There are only very few and limited information can be found about this species even on NET. Very slow in comparison other cyps, flowers are face down and fairly small.


----------



## Daniel Herrera (Oct 14, 2014)

Awesome plant!


----------



## valenzino (Oct 14, 2014)

Great rarity!Please seeds!!!!!


----------



## NYEric (Oct 14, 2014)

Wow! Supersweet!  Thanks for sharing; and keep us posted please.


----------



## 17andgrowing (Oct 14, 2014)

Congrats!


----------



## KyushuCalanthe (Oct 14, 2014)

Thanks for the update.
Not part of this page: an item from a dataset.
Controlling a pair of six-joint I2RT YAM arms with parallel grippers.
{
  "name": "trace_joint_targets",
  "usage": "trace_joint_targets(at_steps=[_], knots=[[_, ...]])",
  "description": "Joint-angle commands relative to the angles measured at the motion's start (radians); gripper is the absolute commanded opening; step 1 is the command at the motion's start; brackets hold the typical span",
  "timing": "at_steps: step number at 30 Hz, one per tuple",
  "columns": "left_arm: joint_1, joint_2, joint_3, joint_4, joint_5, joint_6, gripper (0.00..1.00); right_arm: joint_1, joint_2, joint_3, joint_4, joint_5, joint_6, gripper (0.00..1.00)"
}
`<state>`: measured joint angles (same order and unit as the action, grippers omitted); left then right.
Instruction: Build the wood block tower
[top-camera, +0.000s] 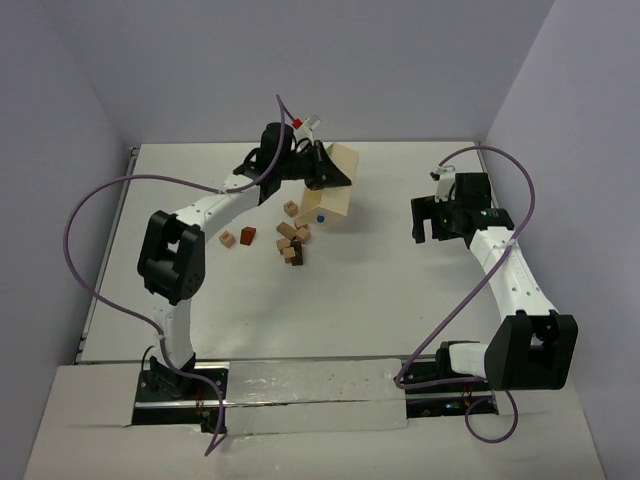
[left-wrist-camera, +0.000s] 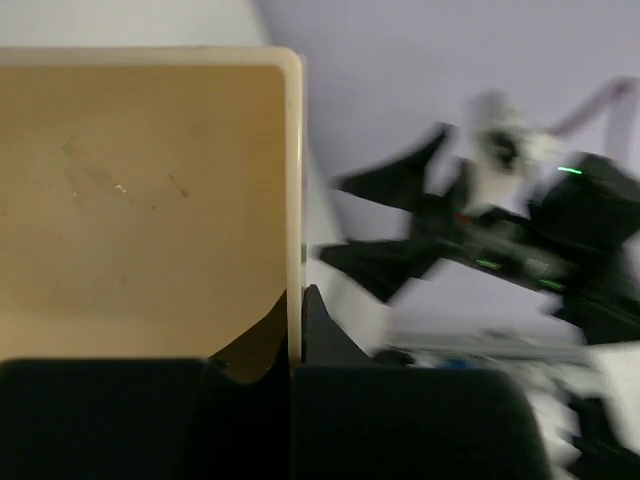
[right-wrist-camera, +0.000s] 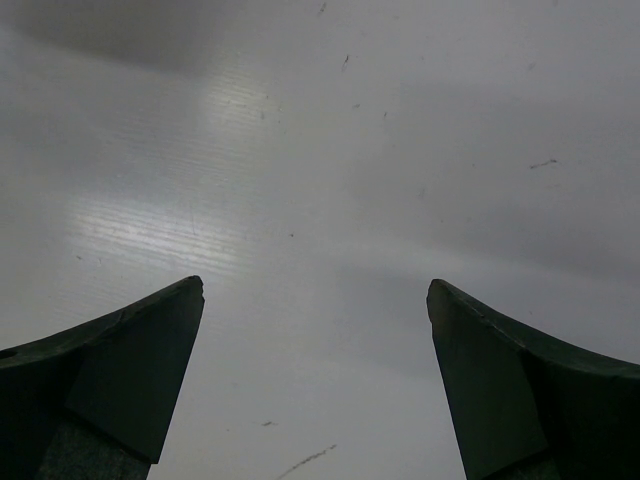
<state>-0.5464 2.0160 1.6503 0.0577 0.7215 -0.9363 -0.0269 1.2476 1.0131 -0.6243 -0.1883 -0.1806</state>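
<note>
Blocks (top-camera: 292, 240) mix pale tan, orange-brown and dark brown. The tray (top-camera: 337, 160) is pale yellowish wood, faintly scuffed. The desk (top-camera: 380, 290) is plain white, and the walls (top-camera: 400, 60) are lavender. Arms (top-camera: 515, 280) are white with black joints, and the cables (top-camera: 69, 240) are purple. The right tool (right-wrist-camera: 315, 290) is dark grey-green.

Same kit on both: the left arm (top-camera: 215, 208) and right arm (top-camera: 512, 272) have white links and chunky black joints. Purple cables (top-camera: 72, 235) loop off each. There's a red dot (top-camera: 297, 122) at upper centre. The right gripper (right-wrist-camera: 315, 300) has dark wedge-shaped fingers (right-wrist-camera: 130, 380), and there's possibly a green light (left-wrist-camera: 570, 170), though it's blurred.
</note>
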Motion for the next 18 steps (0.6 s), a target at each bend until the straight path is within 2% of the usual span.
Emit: trace_joint_targets(at_steps=[1, 3, 5, 8, 12, 18], knots=[[0.006, -0.14, 0.118, -0.581, -0.465, 0.601, 0.0, 0.005, 0.01, 0.06, 0.042, -0.006, -0.005, 1.0], [0.013, -0.177, 0.122, -0.627, -0.645, 0.713, 0.0, 0.006, 0.014, 0.062, 0.052, -0.014, -0.006, 1.0], [0.04, -0.217, 0.099, -0.669, -0.756, 0.773, 0.0, 0.01, 0.021, 0.065, 0.063, -0.022, -0.005, 1.0], [0.122, -0.268, 0.09, -0.742, -0.849, 0.836, 0.0, 0.02, 0.043, 0.076, 0.088, -0.038, 0.001, 1.0], [0.367, -0.27, 0.101, -0.868, -0.848, 0.876, 0.0, 0.072, 0.073, 0.085, 0.128, -0.045, 0.004, 1.0], [0.585, -0.21, 0.119, -0.964, -0.779, 0.969, 0.0, 0.119, 0.122, 0.124, 0.154, -0.053, 0.022, 1.0]])
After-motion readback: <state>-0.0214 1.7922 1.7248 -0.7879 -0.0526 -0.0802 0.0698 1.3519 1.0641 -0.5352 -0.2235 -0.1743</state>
I bet they will right themselves as they expand since they appear only about half open. Are you growing it outside still?


----------



## Rick (Oct 14, 2014)

This is very exciting Istvan:clap::clap:


----------



## dodidoki (Oct 15, 2014)

KyushuCalanthe said:


> Thanks for the update. I bet they will right themselves as they expand since they appear only about half open. Are you growing it outside still?



No, I just put it outside for taking a photo
otherwise it is in my GH now. But it was hang on a tree-branch from spring till autumn.


----------